Conway breathed heavily while his face showed exasperation, then he said, "Against my better judgment, I will take this up with the President and do my best to persuade him. I promise to try to get the required action with a minimum of delay, but I offer no guarantee of success."

"Your word is good enough for me," said Harper. "You're an officer and a gentleman. And in our antagonistic ways we're both working for the same end, aren't we?"

He got a grunt of irritation for that, put down the phone, eyed Leeming. "He'll do it; he's the sort who sticks to a promise like grim death once it's been forced out of him." He consulted his wristwatch. "Before I go, there's one thing I'd like to know, if you can tell me."

"What's that?"

"How does this progressive disease become epidemic? How is it passed from one to another?"

"The same way as the dog got it. That girl Joyce Whittingham had received an injection in the upper arm, presumably with the blood of a victim."

"We can't say for certain that the dog has it."

"No, but we do know the Whittingham girl had it; and we know she'd received an injection. So had two others. The fourth corpse had a plaster-covered cut that told the same story. My guess is that their reactions were the same as the dog's — a few minutes' confusion, collapse into a brief fit, rapid recovery."
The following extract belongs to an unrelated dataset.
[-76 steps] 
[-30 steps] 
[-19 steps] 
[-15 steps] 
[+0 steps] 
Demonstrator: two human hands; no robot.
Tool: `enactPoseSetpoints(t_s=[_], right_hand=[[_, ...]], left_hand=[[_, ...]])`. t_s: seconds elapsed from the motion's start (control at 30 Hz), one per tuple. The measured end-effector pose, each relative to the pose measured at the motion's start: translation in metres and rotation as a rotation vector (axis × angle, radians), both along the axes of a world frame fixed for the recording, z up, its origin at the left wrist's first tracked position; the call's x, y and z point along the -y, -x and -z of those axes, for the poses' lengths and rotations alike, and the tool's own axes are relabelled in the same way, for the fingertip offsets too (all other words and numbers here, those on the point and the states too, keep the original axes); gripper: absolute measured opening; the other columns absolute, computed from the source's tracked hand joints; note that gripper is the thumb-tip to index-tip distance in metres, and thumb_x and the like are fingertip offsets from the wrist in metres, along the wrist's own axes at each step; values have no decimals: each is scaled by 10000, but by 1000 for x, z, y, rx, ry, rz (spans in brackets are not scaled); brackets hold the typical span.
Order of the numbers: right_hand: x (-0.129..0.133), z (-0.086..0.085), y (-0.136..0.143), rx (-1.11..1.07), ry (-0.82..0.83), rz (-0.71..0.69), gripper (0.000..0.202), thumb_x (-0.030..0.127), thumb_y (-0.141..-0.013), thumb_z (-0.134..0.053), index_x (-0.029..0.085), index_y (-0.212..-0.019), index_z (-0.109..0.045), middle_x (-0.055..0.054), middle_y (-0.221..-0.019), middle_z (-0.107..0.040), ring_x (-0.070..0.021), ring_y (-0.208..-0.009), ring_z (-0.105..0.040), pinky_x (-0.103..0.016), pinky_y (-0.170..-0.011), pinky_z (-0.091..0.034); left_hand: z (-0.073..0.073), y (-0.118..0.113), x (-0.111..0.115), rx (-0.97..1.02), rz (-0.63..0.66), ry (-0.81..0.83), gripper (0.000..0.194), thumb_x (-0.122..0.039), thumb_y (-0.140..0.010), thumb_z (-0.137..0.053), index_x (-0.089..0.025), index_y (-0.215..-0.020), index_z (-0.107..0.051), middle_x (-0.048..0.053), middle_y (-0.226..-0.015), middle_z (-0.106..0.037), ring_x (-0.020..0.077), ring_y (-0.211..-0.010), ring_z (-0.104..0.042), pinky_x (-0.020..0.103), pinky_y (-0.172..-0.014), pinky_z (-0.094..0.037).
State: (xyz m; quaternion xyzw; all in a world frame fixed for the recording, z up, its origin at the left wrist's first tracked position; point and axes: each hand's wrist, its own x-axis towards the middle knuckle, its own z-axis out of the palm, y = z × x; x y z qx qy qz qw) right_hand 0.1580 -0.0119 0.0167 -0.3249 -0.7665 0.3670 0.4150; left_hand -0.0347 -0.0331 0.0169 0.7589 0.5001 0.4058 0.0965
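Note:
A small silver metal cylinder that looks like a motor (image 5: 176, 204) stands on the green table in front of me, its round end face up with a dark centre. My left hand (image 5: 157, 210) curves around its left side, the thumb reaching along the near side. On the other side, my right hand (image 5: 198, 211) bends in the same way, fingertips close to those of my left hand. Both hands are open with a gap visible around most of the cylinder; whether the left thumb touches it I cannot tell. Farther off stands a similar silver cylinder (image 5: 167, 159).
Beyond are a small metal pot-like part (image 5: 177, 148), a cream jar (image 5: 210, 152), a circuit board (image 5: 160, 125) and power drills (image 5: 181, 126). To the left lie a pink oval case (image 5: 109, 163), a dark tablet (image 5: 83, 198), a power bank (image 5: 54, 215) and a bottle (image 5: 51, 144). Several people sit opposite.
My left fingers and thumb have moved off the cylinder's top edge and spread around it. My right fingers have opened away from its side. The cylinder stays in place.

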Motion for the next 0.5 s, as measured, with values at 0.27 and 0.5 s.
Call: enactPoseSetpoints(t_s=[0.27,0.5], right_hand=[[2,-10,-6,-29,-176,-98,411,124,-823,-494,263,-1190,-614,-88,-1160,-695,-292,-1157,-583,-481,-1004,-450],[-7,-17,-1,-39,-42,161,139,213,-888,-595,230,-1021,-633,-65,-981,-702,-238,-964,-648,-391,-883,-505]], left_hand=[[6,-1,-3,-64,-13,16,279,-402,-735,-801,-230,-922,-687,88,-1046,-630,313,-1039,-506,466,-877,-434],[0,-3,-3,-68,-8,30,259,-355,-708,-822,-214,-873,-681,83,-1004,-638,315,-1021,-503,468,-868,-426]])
"Well, the fact that contact alone evidently is not sufficient helps a little," mused Harper. "It means a prospect has to be grabbed arid held long enough to receive and get over a shot, eh?"

Leeming nodded and went on, "If this virus is not the actual cause, it's a definite by-product; and, if it's not the cause, well" — he spread his hands expressively—"we're at a complete loss for any other."

"Anything else you can tell me about it?"

"Yes. It locates itself in the brain and spinal column; that is its natural habitat. The rest is theory and you can have it for what it's worth. I believe that the virus increases until it overflows into the bloodstream and thereby creates an urge to transmit the surplus, to seek another circulatory system leading to another brain and spinal column."

"Humph!" Harper stewed that a while.

If these assumptions happened to be correct, that imprisoned dog might well be capable of creating its own rescuer and much-wanted ally by getting in one good snap at an unwary leg, or by licking a hand on which was a minute cut. The presence of virus in its saliva could open the gates to freedom and a wholesale conversion of human forms.

"If you want my advice," he said to Leeming, "you'd do well to put an end to that dog before it puts an end to you."

"Don't worry. We're used to coping with such matters here. Nobody goes near enough to be spat upon, much less touched."

"You know your own business, and it's high time I resumed tending to mine. I am going home, back to the trap that Conway hopes will catch a live one." Harper let go a harsh chuckle. "If I'm dead out of luck, they may bring you a struggling zombie that will prove to be me."

"What d'you mean?" inquired Leeming, wide-eyed.

"Never mind. Let's find the escort, if I return without them, there'll be the deuce to pay."